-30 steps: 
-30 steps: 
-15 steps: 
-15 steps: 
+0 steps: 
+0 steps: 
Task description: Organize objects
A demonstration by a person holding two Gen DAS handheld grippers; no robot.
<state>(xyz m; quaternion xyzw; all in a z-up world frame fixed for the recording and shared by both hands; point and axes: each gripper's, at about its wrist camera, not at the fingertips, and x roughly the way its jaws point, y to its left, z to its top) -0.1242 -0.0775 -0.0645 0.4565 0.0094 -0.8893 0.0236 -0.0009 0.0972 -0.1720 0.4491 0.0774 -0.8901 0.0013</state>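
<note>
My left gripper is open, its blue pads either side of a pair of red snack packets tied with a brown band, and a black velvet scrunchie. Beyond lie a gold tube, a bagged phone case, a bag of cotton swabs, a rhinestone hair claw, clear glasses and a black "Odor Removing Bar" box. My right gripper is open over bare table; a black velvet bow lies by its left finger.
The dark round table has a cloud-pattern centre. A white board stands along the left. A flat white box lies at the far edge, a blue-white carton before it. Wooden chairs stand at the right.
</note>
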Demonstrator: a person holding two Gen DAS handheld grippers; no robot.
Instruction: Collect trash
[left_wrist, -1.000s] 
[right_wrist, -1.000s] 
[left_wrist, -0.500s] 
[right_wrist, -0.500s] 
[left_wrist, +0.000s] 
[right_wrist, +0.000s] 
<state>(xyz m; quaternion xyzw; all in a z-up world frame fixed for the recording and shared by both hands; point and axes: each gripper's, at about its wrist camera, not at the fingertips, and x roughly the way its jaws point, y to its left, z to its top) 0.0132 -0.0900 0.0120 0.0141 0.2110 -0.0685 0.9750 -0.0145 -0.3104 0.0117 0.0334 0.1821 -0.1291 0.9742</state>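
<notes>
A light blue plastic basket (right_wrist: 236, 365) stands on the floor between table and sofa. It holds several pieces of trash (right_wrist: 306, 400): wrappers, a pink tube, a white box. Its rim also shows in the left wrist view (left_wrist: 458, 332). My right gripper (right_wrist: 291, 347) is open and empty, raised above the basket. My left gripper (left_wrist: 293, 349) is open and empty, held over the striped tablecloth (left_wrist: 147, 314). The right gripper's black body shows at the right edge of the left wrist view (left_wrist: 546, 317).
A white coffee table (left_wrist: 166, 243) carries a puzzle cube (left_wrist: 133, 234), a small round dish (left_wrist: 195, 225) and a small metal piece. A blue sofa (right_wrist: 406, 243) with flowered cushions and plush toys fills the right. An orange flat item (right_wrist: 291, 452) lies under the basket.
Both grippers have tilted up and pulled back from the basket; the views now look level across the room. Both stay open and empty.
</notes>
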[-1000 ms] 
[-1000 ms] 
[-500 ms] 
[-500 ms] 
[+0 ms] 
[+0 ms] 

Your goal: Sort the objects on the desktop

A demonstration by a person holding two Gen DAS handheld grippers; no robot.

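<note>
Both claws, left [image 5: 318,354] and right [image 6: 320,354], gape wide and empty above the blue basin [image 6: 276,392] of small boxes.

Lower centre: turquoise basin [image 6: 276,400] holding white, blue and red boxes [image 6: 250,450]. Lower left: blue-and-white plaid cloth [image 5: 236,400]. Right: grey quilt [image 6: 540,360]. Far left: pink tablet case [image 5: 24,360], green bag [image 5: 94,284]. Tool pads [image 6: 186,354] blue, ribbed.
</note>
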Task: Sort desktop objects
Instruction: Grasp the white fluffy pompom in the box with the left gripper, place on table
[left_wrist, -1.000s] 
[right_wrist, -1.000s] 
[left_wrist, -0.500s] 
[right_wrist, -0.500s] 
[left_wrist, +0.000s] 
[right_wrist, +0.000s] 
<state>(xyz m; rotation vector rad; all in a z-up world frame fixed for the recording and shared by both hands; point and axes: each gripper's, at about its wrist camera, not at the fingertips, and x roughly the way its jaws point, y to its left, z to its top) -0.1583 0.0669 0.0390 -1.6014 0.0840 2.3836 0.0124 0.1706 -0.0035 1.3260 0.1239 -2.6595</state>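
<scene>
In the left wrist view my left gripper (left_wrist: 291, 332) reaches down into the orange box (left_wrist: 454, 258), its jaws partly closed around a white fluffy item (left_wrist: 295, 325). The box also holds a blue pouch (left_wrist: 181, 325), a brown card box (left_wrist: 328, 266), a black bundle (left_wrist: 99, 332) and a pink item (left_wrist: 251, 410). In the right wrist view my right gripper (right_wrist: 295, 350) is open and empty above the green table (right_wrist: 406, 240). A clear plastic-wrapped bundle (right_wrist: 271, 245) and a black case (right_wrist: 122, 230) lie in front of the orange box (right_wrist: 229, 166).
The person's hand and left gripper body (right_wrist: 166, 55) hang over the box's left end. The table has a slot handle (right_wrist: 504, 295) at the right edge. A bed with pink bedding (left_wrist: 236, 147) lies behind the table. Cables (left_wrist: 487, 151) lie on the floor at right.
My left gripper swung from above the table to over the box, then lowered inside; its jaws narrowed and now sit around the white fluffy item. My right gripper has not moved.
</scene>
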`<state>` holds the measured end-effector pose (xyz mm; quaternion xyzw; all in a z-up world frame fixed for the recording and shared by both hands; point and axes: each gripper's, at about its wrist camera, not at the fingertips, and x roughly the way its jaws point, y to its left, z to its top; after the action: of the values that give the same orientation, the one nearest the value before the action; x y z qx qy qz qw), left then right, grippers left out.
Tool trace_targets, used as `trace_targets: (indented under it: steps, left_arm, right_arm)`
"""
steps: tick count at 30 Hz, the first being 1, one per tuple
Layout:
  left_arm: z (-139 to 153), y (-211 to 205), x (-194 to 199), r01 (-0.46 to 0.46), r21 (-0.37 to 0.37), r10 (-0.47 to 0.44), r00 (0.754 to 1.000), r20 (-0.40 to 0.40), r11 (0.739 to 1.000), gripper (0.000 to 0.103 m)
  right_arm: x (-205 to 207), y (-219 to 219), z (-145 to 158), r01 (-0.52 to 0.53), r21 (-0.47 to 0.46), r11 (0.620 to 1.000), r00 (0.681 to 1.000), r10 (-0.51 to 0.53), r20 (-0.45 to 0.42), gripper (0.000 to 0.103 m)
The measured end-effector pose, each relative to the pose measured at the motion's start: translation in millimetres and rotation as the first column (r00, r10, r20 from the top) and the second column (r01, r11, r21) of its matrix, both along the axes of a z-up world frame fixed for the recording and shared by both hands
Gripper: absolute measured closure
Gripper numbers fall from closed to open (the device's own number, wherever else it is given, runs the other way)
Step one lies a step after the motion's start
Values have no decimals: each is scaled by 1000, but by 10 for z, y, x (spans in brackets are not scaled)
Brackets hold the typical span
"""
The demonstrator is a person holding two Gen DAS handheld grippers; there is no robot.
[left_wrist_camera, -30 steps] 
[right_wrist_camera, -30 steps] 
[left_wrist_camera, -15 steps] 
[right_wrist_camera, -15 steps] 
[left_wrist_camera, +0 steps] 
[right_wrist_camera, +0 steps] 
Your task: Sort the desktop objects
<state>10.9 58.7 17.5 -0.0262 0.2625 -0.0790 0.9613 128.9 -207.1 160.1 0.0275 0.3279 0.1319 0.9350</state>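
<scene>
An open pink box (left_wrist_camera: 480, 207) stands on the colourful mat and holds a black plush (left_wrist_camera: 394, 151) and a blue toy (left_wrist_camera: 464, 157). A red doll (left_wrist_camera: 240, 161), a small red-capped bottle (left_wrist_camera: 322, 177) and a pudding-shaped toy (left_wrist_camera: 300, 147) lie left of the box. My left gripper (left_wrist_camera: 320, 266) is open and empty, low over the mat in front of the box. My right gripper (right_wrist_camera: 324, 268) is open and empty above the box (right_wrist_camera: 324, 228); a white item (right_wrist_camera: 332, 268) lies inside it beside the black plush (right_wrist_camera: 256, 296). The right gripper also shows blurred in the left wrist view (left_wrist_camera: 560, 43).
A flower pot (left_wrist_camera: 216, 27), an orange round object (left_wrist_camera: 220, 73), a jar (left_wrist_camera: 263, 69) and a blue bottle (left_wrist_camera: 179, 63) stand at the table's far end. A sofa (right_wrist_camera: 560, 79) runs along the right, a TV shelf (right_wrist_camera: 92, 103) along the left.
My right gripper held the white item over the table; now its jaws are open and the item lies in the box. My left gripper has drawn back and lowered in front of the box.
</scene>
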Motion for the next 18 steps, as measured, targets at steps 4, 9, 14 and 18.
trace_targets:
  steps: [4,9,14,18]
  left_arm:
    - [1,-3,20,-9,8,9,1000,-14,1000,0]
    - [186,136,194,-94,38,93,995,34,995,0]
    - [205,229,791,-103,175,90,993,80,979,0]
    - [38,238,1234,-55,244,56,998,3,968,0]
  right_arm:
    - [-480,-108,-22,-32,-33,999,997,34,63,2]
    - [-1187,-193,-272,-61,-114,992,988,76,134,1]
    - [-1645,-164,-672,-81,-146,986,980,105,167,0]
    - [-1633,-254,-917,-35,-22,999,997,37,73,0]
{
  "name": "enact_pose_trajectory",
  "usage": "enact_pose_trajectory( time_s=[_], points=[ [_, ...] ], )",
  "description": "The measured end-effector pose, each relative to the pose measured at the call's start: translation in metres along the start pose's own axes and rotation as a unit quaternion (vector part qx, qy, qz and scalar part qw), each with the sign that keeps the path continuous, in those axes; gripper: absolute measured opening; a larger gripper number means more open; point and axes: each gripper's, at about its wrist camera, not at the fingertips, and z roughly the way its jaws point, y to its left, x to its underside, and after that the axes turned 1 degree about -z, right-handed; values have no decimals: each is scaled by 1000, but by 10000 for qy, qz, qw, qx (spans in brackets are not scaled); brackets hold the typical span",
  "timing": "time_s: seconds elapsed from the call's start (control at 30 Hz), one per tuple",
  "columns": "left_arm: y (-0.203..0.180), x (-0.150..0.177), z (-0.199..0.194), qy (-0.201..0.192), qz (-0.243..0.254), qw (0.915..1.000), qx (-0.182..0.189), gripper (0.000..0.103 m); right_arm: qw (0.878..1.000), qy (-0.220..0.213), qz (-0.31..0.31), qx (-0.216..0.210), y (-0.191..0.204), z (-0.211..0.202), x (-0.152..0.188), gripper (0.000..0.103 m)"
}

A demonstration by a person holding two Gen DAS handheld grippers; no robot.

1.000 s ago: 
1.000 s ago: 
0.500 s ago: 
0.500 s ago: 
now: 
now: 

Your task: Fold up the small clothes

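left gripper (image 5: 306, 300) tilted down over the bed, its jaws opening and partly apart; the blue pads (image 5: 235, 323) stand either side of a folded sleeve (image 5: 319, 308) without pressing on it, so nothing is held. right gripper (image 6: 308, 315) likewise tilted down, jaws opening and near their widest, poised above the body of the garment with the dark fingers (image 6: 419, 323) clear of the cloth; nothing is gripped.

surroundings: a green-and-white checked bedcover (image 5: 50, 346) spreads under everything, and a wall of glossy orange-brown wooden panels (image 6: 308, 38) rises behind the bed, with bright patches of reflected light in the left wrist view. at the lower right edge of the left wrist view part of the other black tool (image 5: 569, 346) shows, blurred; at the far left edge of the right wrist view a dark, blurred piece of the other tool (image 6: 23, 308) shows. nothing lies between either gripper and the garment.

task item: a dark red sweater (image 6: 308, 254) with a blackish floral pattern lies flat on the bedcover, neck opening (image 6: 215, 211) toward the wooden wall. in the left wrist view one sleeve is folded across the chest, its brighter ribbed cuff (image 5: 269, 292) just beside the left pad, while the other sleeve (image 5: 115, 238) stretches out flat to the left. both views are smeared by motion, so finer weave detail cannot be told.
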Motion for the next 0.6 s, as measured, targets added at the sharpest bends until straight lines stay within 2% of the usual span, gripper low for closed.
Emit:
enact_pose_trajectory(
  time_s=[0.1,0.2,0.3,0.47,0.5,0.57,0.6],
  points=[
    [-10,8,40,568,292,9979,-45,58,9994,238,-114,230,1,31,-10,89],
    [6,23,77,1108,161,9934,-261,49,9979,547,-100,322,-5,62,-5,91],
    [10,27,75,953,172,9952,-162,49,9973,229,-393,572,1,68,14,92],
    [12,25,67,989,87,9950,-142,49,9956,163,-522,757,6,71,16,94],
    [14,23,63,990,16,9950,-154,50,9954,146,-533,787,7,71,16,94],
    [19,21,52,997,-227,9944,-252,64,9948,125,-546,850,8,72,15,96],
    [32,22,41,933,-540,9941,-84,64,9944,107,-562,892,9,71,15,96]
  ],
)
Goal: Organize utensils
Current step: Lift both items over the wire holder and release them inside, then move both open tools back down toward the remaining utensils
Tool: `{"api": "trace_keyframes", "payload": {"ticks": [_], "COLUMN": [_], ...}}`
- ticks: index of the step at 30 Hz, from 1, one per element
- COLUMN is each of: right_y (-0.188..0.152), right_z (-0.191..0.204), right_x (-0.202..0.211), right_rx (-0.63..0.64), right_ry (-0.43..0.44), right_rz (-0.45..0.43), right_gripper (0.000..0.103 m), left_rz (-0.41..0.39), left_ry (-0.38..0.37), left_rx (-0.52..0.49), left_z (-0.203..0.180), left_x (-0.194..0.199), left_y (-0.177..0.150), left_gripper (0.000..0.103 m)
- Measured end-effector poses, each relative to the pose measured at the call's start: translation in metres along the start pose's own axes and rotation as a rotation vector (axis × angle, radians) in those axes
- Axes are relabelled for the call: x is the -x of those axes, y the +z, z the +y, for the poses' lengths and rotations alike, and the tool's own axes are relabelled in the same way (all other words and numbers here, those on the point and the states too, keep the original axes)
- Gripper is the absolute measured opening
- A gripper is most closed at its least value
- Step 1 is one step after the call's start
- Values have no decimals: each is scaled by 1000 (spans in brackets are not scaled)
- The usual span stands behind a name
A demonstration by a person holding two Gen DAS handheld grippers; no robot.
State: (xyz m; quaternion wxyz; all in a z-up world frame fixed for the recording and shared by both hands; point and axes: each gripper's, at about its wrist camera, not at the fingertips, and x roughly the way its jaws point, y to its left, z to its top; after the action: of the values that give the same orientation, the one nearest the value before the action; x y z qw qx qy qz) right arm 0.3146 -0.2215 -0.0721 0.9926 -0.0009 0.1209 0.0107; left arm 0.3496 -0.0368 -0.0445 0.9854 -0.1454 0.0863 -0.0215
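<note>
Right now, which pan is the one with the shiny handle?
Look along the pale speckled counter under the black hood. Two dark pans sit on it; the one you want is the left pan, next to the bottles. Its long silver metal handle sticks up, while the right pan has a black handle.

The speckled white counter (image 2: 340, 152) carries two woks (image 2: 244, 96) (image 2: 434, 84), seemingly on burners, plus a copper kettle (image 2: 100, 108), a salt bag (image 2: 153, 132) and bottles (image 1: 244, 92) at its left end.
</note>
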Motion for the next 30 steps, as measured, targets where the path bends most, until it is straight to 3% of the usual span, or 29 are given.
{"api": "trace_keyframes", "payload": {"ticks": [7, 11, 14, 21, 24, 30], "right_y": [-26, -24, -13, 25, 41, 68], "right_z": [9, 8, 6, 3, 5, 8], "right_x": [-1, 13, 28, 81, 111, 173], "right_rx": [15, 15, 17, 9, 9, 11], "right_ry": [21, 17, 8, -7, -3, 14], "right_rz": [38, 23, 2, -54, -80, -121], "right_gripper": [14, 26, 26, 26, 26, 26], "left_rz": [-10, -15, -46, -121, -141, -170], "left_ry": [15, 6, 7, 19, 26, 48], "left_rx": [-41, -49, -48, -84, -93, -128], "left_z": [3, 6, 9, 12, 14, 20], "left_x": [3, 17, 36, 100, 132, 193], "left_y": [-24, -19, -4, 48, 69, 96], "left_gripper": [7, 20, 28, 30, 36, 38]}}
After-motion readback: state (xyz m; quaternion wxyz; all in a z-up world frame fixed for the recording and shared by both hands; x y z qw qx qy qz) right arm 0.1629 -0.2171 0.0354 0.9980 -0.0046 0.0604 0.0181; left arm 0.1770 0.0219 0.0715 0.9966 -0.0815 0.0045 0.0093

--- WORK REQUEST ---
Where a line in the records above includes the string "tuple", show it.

--- SOLUTION TO THE PROBLEM ---
steps: tick count at 30 Hz, the first being 1, one per tuple
  "timing": "time_s: seconds elapsed from the call's start (control at 30 Hz), one per tuple",

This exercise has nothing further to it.